Estadão
Por que o PIB brasileiro vem surpreendendo o mercado?
O PIB do 2º trimestre voltou a surpreender positivamente, mantendo a sequência dos últimos anos. Enquanto em 2020 e 2021 as surpresas podem ser associadas à recuperação mais rápida que o esperado no início da pandemia, as explicações para os anos subsequentes são mais diversas e não excludentes. Uma muito debatida é o possível aumento do potencial de crescimento, após importantes mudanças, como a reforma trabalhista e dos marcos regulatórios – uma hipótese que o tempo irá confirmar, ou rejeitar.
No entanto, isso explicaria no máximo uma alteração de ritmo de cruzeiro da economia para a faixa de 2% ou pouco acima, não o ritmo de 3% que se vê recentemente. Assim, convém identificar que, além das reformas, eventos específicos podem ter aumentado o crescimento circunstancialmente nos últimos anos, como um mercado pujante para as dívidas corporativas, uma safra agropecuária recorde, que trouxe multiplicadores importantes para a economia, e o retorno de uma postura fiscal expansionista, que enseja riscos para a trajetória da dívida, mas cujos impactos sobre condições financeiras têm sido limitados.
A principal discussão é o quanto esses eventos vão se repetir e, principalmente, se as surpresas são sustentáveis. Por isso, observo como um fator importante a composição das surpresas mais recentes. O consumo das famílias tem sido mais robusto, mas o investimento tem tido alguma estagnação, o que traz algum ceticismo de que a capacidade de crescimento sustentável da nossa economia tenha realmente aumentado de forma definitiva.
Em números, frente ao que esperávamos no início de 2023, naquele ano tivemos maior robustez no consumo (crescimento de 3,1%, ante projeção de 1,2% e mediana da pesquisa Focus de 0,9%) e exportações (9,1%, ante projeção de 5,1% e consenso de 2%, muito impulsionadas pela safra recorde), mais que compensando a surpresa negativa no investimento, que contraiu 3,0%, ante projeção de 0,5% de alta (consenso de 1,3%).

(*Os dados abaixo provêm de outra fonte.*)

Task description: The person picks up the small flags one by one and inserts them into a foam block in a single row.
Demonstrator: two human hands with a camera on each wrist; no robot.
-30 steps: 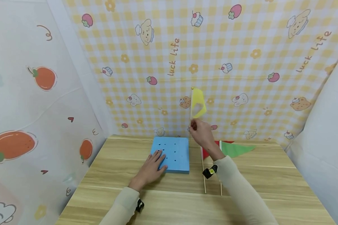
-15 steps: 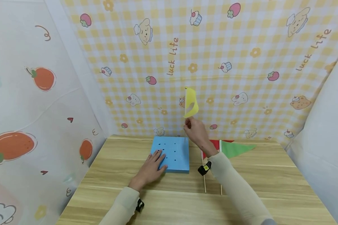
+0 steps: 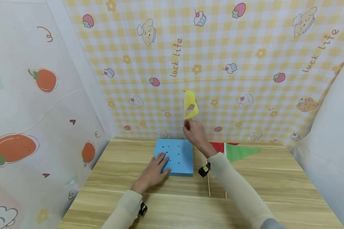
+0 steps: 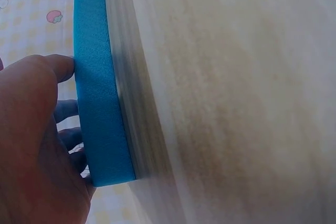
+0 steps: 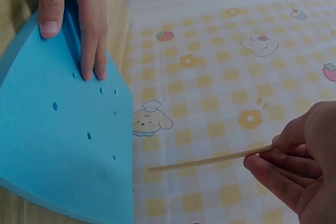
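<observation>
My right hand (image 3: pixel 195 132) pinches the thin wooden stick (image 5: pixel 210 160) of a small yellow flag (image 3: pixel 190 103) between thumb and fingers. In the head view the flag stands upright above the far right part of a blue foam block (image 3: pixel 185 159) with several holes in its top. The stick's lower tip points towards the block and looks apart from it in the right wrist view. My left hand (image 3: pixel 153 171) rests with extended fingers on the block's left front part. In the left wrist view its thumb (image 4: pixel 63 67) touches the block's edge.
On the wooden table (image 3: pixel 255 184), a red flag (image 3: pixel 217 147) and a green pennant flag (image 3: pixel 242 152) lie to the right, their sticks towards the front, partly under my right arm. A yellow checked cloth (image 3: pixel 246 41) hangs behind the table.
My right hand has moved left with the yellow flag, from right of the blue block to above its far right part. The left hand stays on the block.
</observation>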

Para 2024, nossa projeção atual para a expansão do consumo no ano (ainda não revisada após o PIB do 2T) é de 4,0%, com viés de alta, e se compara com expectativa de 0,6% no começo de 2023, enquanto o investimento devolve a queda do ano passado (com os 3,4% projetados para esse ano), mas tem crescimento acumulado em 2023/2024 de 0,3% – bastante fraco e abaixo dos 1,4% que enxergávamos no início de 2023.

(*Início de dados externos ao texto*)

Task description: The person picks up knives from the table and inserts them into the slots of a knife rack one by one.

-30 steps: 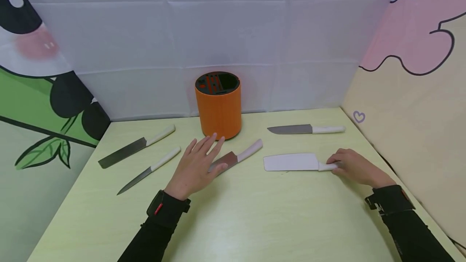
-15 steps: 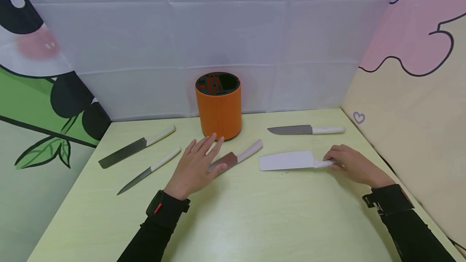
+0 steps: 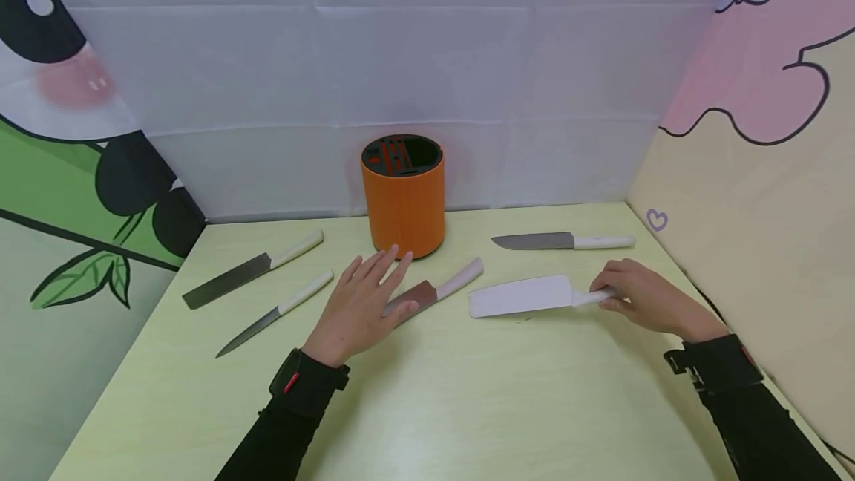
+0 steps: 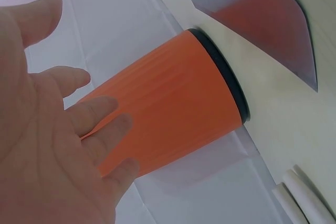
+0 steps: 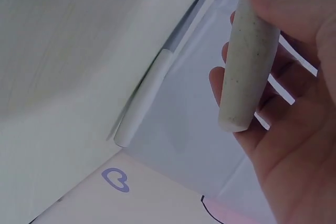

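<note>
Pinching the pale-bladed cleaver's [image 3: 521, 297] handle in our right hand [image 3: 644, 299], we are holding our left hand [image 3: 361, 310] spread near the middle knife [image 3: 427, 295]. It, the blunt-tipped knife [image 3: 230, 280], slim knife [image 3: 260, 324] and chef's knife [image 3: 544, 241] are lying loose; the orange knife block [image 3: 405, 214] behind is showing no handles.

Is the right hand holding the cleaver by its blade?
No, in the head view the right hand holds the cleaver by its white handle.

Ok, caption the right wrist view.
Right hand grips a speckled off-white rounded handle; a white-handled knife lies on the pale table.
</note>
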Action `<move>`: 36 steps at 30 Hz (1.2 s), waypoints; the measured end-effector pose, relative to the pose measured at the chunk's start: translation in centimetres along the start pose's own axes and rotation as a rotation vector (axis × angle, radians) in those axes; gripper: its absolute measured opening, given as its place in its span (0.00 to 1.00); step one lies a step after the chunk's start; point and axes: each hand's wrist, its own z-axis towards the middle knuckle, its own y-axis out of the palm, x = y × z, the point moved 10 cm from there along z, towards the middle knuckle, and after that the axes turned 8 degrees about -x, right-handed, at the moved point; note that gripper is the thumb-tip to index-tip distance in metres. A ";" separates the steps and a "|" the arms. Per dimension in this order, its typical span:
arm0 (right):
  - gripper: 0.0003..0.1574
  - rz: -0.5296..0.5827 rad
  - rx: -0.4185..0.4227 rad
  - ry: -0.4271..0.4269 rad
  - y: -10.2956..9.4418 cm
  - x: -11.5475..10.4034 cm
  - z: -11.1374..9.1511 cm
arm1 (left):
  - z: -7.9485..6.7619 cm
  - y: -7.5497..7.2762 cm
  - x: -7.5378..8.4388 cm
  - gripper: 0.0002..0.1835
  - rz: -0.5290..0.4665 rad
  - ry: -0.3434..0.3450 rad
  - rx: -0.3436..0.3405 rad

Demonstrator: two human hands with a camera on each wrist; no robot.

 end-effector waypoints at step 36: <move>0.27 0.723 0.240 0.057 -10.1 -6.2 10.0 | -0.5 -1.6 -0.8 0.42 0.018 -0.004 0.061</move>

A força do consumo tem como fundamentos o dinamismo do mercado de trabalho que está, neste momento, sobreaquecido, o impulso fiscal – com o retorno das políticas de aumentos reais do salário-mínimo, aumento do salário de servidores e, em 2024, com o pagamento de precatórios atrasados – e, mais recentemente, um desempenho melhor que o esperado do crédito.

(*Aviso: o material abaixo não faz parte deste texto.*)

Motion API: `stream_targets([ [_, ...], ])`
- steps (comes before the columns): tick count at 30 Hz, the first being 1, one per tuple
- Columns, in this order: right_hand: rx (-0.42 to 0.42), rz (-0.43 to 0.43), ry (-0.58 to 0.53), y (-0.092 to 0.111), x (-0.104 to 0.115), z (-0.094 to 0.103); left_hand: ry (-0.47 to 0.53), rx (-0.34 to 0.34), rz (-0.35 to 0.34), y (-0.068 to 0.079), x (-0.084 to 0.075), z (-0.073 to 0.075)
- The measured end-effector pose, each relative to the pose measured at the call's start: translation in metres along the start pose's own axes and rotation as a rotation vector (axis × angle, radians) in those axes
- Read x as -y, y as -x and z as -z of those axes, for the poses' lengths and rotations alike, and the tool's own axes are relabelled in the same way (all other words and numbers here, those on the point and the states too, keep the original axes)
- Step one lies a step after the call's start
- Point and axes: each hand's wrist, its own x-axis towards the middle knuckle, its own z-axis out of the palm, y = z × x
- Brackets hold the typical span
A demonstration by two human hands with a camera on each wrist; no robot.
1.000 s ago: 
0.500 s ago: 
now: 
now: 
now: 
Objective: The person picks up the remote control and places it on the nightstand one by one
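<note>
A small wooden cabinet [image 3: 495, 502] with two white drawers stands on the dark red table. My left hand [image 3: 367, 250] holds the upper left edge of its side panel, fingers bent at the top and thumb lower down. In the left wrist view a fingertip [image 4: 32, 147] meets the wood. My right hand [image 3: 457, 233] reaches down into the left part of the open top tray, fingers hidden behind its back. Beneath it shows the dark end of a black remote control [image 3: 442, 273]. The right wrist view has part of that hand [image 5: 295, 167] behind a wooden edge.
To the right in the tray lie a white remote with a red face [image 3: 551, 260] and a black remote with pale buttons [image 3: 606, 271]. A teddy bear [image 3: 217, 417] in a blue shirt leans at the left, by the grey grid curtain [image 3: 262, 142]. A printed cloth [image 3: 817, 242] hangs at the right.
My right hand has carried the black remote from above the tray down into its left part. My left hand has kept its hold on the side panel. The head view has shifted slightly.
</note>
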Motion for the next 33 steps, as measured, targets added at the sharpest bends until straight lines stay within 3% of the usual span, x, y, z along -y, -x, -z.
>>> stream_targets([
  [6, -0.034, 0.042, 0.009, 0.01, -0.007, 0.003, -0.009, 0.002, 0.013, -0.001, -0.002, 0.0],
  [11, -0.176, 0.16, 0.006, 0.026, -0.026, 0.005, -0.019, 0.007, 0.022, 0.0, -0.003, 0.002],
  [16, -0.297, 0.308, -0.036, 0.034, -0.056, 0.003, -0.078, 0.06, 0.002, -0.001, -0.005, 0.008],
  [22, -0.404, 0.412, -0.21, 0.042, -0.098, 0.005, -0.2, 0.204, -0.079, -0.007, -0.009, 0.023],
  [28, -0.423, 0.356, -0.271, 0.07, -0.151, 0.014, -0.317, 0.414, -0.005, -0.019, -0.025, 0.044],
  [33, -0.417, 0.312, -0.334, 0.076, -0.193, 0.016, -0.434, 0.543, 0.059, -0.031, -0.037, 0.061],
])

Ocorre que o sobreaquecimento do mercado de trabalho é potencialmente inflacionário e o impulso fiscal vem ao custo de piora na trajetória esperada das contas públicas e aumento do risco-país. Tais fatores pressionam os juros de mercado, que atuam como vetor negativo para o investimento. Assim, seria importante reforçar a estratégia de ajuste fiscal e avançar nas agendas que melhoram o ambiente de negócios do país, como forma de impulsionar os investimentos privados e manter os ganhos dos últimos anos. Além disso, vale notar que o aumento da incerteza institucional não há de contribuir para uma retomada sustentada do investimento e joga contra o crescimento da economia.